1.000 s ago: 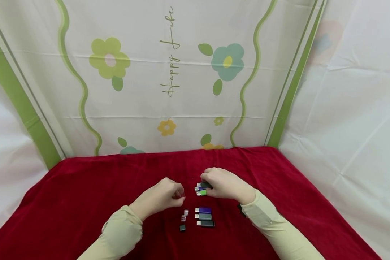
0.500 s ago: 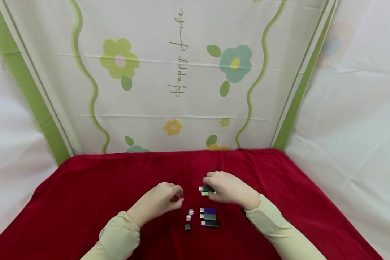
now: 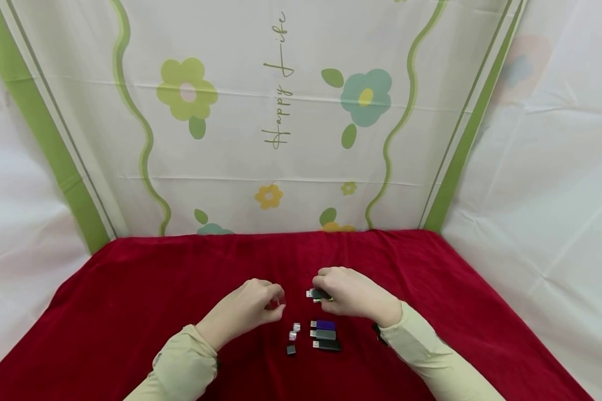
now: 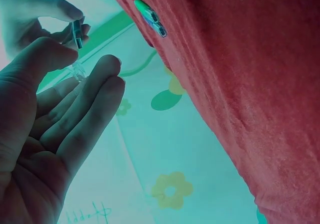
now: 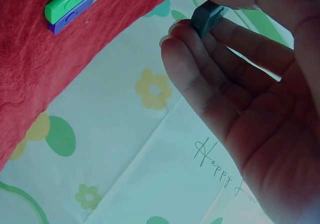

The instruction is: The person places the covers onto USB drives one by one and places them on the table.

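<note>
Since a second ago, the dark USB drive (image 5: 202, 19) has shifted our way in the head view, now hiding the purple drive (image 5: 72, 16) and most of the green drive (image 5: 70, 2). Right hand (image 3: 356, 292) has it pinched, thumb against fingertips, clear of the desk (image 3: 205, 259); connector (image 3: 309, 293) bare, pointing at the left hand (image 3: 248, 303). That hand shows little change: thumb and fingers nearly closed, holding what looks like a clear cap (image 4: 77, 72), partly hidden.

We judge this means drive and cap are both picked up, brought near each other but not joined.

Rest of the layout unchanged: blue-purple drive (image 3: 325, 325), grey drive (image 3: 325, 335) and black drive (image 3: 329, 345) in a column on our side, all uncapped, with two loose clear caps (image 3: 293, 336) and a black cap (image 3: 291, 350) just left. Can't tell the cap's orientation.
</note>
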A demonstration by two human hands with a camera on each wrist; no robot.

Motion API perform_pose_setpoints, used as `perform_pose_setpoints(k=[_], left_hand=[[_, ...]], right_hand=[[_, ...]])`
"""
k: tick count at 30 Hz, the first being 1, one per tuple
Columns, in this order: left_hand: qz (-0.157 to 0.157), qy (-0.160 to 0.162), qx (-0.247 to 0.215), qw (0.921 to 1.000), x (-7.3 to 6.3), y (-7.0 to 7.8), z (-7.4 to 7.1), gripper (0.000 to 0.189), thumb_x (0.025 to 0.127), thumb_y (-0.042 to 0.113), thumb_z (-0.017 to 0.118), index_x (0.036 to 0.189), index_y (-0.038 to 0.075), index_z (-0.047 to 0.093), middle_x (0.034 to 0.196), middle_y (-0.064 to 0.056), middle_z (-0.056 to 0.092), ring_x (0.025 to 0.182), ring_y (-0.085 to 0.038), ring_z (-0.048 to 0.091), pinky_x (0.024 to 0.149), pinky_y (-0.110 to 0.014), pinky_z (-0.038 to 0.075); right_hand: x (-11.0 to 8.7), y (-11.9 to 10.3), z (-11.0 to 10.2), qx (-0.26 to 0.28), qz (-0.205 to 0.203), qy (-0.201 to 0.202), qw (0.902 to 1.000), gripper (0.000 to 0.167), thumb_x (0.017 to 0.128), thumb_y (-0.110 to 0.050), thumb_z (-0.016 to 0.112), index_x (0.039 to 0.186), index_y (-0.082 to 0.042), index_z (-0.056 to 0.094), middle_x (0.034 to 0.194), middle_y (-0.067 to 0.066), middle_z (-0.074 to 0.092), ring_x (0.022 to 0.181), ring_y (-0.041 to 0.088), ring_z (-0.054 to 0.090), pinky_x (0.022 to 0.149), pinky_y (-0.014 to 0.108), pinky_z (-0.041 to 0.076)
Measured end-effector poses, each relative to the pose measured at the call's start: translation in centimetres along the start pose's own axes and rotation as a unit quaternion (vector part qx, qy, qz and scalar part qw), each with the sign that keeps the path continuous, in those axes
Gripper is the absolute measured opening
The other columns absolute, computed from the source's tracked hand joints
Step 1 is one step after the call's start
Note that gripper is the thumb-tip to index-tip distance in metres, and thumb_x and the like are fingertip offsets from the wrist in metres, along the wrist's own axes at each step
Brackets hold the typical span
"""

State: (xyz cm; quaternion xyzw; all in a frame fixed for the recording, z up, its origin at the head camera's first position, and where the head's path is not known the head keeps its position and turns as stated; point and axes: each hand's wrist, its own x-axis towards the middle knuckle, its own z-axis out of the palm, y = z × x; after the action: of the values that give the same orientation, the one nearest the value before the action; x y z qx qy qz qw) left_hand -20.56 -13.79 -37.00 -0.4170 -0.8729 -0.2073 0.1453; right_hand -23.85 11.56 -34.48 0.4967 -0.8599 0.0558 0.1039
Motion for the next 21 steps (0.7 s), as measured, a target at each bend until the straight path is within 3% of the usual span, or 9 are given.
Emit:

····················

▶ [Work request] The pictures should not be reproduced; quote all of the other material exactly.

▶ [Exercise solution]
1.000 s ago: 
0.500 s ago: 
now: 
now: 
now: 

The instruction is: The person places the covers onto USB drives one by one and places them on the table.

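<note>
Since a second ago, the dark USB drive (image 5: 202, 19) has shifted our way in the head view, now hiding the purple drive (image 5: 72, 16) and most of the green drive (image 5: 70, 2). Right hand (image 3: 356, 292) has it pinched, thumb against fingertips, clear of the desk (image 3: 205, 259); connector (image 3: 309, 293) bare, pointing at the left hand (image 3: 248, 303). That hand shows little change: thumb and fingers nearly closed, holding what looks like a clear cap (image 4: 77, 72), partly hidden.

We judge this means drive and cap are both picked up, brought near each other but not joined.

Rest of the layout unchanged: blue-purple drive (image 3: 325, 325), grey drive (image 3: 325, 335) and black drive (image 3: 329, 345) in a column on our side, all uncapped, with two loose clear caps (image 3: 293, 336) and a black cap (image 3: 291, 350) just left. Can't tell the cap's orientation.
</note>
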A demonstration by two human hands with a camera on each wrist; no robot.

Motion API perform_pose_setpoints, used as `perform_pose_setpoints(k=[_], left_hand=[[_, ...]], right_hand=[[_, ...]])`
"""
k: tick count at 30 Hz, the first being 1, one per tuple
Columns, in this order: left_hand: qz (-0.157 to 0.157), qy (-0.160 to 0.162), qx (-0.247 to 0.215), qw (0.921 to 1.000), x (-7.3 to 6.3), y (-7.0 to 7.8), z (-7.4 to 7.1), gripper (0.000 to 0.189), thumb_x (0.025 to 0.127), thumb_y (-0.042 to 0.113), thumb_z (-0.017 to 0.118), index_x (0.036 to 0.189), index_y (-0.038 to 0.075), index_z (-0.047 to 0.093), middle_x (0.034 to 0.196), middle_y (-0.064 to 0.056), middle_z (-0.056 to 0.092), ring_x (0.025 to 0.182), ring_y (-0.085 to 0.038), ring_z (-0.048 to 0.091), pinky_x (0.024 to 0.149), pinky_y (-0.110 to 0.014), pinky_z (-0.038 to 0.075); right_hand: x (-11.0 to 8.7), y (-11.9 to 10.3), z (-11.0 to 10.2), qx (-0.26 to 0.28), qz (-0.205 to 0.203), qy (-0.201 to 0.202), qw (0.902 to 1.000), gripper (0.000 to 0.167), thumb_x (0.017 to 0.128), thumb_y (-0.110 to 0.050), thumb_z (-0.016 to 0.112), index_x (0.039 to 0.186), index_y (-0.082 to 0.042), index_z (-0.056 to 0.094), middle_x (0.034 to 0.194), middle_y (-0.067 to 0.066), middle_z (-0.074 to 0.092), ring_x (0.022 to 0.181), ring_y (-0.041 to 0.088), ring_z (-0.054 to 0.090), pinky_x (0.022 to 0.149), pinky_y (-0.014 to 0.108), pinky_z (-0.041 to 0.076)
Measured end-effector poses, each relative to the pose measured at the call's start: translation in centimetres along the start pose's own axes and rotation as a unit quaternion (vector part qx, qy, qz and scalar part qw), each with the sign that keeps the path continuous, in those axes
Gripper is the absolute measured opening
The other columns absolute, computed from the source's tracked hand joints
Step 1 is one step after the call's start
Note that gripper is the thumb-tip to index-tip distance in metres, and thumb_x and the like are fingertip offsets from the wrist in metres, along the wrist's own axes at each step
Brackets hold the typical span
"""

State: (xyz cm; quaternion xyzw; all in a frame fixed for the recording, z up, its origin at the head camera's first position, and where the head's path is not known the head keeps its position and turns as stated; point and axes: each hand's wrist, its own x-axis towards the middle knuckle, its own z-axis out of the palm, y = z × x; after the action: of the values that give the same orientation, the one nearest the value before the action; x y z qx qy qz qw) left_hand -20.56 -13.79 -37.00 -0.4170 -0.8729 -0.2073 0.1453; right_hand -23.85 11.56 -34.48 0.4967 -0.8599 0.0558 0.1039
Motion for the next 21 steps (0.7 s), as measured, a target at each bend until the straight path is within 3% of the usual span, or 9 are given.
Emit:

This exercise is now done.